Beyond general reviews in PINNs, there are several nice review papers that concentrate on specific scientific and engineering domains. In case you’re working in one in all these fields, these reviews could provide a deeper dive into best practices and cutting-edge applications.

1. Heat Transfer Problems

Paper: Physics-Informed Neural Networks for Heat Transfer Problems

The paper provides an application-centric discussion on how PINNs will be used to tackle various thermal engineering problems, including inverse heat transfer, convection-dominated flows, and phase-change modeling. It highlights real-world challenges corresponding to missing boundary conditions, sensor-driven inverse problems, and adaptive cooling system design. The economic case study related to power electronics is especially insightful for understanding the usage of PINNs in practice.

2. Power Systems

Paper: Applications of Physics-Informed Neural Networks in Power Systems — A Review

This paper offers a structured overview of how PINNs are applied to critical power grid challenges, including state/parameter estimation, dynamic evaluation, power flow calculation, optimal power flow (OPF), anomaly detection, and model synthesis. For every sort of application, the paper discusses the shortcomings of traditional power system solutions and explains why PINNs may very well be advantageous in addressing those shortcomings. This comparative summary is beneficial for understanding the motivation for adopting PINNs.

3. Fluid Mechanics

Paper: Physics-informed neural networks (PINNs) for fluid mechanics: A review

This paper explored three detailed case studies that show PINNs application in fluid dynamics: (1) 3D wake flow reconstruction using sparse 2D velocity data, (2) inverse problems in compressible flow (e.g., shock wave prediction with minimal boundary data), and (3) biomedical flow modeling, where PINNs infer thrombus material properties from phase-field data.
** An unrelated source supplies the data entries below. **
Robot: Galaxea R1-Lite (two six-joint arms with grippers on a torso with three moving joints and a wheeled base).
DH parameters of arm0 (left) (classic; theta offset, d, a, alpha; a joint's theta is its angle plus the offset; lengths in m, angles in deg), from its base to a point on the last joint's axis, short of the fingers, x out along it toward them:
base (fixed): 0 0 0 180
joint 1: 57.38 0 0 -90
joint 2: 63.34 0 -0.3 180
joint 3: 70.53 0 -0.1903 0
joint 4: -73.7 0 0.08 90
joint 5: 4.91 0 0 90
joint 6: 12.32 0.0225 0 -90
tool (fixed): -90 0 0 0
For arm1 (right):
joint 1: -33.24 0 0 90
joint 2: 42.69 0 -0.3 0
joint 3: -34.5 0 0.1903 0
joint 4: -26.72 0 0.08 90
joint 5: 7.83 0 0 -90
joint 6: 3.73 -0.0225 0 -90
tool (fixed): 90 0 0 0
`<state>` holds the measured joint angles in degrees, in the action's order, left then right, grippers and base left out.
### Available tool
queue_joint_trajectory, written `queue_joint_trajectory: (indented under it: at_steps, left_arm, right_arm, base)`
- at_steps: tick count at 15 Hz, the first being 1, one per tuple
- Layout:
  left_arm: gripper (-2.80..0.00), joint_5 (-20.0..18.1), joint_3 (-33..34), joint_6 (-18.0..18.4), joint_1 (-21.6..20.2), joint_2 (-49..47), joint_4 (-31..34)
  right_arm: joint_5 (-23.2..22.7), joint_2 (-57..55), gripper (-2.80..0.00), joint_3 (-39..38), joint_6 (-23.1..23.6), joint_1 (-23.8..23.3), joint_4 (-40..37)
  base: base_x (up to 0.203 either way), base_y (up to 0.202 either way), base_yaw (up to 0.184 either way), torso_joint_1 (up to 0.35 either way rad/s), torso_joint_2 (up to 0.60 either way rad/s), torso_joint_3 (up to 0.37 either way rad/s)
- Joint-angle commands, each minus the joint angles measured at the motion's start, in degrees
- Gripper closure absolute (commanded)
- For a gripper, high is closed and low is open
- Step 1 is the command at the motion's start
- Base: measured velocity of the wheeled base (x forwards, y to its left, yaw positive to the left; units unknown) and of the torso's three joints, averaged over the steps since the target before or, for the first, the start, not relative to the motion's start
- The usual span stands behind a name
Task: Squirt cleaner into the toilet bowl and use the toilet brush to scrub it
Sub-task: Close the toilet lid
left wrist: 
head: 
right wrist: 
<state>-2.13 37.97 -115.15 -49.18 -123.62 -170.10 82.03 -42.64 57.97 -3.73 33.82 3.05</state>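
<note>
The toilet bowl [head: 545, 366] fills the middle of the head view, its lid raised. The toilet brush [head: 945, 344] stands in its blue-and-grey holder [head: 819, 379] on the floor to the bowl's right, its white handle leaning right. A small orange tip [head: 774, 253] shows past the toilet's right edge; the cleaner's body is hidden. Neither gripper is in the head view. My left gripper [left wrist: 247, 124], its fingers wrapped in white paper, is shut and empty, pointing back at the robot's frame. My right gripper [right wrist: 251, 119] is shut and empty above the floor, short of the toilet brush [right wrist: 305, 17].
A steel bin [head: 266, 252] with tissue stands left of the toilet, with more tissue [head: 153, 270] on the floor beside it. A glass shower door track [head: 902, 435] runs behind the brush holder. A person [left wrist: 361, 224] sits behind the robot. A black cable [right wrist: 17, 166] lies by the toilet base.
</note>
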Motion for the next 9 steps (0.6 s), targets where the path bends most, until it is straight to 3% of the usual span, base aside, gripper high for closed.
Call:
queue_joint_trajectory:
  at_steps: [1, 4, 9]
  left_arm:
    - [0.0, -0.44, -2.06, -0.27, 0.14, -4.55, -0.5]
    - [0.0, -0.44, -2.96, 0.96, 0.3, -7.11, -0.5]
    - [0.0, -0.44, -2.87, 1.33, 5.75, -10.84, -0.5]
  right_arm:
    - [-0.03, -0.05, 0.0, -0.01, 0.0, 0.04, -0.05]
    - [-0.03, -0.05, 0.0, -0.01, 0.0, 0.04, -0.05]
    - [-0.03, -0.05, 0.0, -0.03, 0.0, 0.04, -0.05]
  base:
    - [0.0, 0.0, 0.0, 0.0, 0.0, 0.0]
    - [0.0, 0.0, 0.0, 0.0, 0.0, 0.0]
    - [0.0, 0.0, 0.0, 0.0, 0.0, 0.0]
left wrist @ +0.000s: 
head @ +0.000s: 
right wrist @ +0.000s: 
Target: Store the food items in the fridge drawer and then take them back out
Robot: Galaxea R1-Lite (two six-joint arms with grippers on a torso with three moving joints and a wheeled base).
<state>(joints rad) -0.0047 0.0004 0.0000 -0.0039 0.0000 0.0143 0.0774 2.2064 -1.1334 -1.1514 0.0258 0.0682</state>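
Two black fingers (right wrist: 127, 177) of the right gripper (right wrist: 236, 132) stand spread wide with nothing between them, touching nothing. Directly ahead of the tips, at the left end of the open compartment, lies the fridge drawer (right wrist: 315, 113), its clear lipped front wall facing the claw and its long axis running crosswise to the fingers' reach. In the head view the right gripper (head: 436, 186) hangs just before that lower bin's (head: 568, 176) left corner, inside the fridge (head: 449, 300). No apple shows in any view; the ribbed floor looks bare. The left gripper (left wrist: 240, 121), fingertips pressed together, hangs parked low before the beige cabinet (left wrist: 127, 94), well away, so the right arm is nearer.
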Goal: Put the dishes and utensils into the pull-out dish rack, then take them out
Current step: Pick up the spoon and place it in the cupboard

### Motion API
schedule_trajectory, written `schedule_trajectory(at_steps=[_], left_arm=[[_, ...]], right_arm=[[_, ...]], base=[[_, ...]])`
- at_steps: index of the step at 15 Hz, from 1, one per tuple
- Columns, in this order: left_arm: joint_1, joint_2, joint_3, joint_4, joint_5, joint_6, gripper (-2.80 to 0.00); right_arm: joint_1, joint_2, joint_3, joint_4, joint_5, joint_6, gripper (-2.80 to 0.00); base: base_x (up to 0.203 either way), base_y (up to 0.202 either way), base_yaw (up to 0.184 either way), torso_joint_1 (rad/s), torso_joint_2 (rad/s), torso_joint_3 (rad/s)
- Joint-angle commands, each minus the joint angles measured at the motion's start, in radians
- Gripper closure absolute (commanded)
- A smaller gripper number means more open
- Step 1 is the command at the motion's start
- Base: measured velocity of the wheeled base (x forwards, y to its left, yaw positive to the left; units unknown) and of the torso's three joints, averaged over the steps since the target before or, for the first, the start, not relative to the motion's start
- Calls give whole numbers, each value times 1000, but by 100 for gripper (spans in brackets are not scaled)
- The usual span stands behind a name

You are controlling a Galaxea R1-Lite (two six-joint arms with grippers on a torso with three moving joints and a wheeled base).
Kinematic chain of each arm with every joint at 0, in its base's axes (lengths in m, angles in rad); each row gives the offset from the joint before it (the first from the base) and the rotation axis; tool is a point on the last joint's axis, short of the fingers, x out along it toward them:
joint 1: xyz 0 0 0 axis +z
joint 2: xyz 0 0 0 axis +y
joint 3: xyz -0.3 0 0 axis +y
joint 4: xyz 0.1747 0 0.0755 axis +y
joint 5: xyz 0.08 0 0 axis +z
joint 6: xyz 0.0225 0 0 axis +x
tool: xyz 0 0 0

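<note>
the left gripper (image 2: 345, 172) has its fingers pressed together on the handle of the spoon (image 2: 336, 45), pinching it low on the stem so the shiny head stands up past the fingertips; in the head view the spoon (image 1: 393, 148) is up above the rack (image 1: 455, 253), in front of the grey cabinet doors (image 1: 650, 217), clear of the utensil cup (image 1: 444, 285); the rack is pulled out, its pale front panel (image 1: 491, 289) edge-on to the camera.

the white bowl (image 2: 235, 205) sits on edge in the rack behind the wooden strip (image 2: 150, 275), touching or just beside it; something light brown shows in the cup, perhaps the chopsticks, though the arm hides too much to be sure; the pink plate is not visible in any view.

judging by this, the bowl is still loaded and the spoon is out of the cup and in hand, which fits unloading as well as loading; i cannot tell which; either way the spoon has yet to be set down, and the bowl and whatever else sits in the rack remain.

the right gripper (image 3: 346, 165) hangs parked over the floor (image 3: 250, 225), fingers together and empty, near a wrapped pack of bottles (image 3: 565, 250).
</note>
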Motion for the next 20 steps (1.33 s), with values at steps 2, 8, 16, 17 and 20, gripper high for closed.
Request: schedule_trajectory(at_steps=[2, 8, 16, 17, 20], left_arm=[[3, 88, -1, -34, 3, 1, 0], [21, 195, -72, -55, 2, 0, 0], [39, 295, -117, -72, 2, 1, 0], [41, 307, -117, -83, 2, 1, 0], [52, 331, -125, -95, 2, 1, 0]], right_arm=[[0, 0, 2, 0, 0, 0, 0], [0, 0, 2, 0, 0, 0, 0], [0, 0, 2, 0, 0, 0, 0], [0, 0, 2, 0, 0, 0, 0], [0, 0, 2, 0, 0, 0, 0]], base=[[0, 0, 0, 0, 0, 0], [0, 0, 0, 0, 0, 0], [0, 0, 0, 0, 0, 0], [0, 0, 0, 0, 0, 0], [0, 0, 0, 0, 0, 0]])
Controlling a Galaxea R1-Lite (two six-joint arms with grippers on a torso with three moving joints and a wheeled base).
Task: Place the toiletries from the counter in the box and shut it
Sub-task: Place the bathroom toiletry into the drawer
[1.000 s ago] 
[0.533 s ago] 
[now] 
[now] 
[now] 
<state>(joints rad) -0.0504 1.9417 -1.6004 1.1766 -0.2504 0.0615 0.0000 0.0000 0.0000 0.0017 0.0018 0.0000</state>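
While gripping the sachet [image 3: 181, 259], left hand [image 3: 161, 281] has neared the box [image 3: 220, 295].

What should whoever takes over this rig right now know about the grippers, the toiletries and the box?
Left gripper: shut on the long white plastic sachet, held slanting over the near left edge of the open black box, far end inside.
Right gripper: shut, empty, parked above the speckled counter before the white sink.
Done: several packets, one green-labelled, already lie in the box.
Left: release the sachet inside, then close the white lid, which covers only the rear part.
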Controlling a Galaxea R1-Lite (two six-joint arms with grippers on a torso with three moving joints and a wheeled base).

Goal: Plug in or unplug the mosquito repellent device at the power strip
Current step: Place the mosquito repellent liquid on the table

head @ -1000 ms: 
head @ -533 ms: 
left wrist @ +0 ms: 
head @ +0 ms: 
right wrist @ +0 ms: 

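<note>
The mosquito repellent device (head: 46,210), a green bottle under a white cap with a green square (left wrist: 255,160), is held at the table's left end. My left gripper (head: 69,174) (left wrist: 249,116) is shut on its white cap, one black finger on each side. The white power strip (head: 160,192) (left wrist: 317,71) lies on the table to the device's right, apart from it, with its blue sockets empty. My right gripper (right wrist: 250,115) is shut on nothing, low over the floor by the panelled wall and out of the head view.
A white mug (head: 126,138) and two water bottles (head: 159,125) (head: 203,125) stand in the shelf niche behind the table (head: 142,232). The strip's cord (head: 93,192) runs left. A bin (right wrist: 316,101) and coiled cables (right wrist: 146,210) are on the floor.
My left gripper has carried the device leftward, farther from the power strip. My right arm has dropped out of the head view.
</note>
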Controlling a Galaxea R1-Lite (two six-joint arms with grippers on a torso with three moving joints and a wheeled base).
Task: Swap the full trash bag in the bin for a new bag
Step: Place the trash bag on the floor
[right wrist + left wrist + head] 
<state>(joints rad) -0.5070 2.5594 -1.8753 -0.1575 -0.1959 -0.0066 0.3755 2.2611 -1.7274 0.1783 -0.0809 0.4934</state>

The paper highlights how PINNs overcome limitations in traditional CFD, e.g., mesh dependency, expensive data assimilation, and difficulty handling ill-posed inverse problems.

4. Additive Manufacturing

Paper: A review on physics-informed machine learning for monitoring metal additive manufacturing process

This paper examines how PINNs address critical challenges specific to additive manufacturing process prediction or monitoring, including temperature field prediction, fluid dynamics modeling, fatigue life estimation, accelerated finite element simulations, and process characteristics prediction.

6️⃣ Conclusion

On this blog post, we went through a curated list of review papers on PINNs, covering fundamental theoretical insights, the most recent algorithmic advancements, and practical application-oriented perspectives. For every paper, we highlighted unique contributions, key takeaways, and the audience that may profit essentially the most from these insights. I hope this curated collection can enable you to higher navigate the evolving field of PINNs.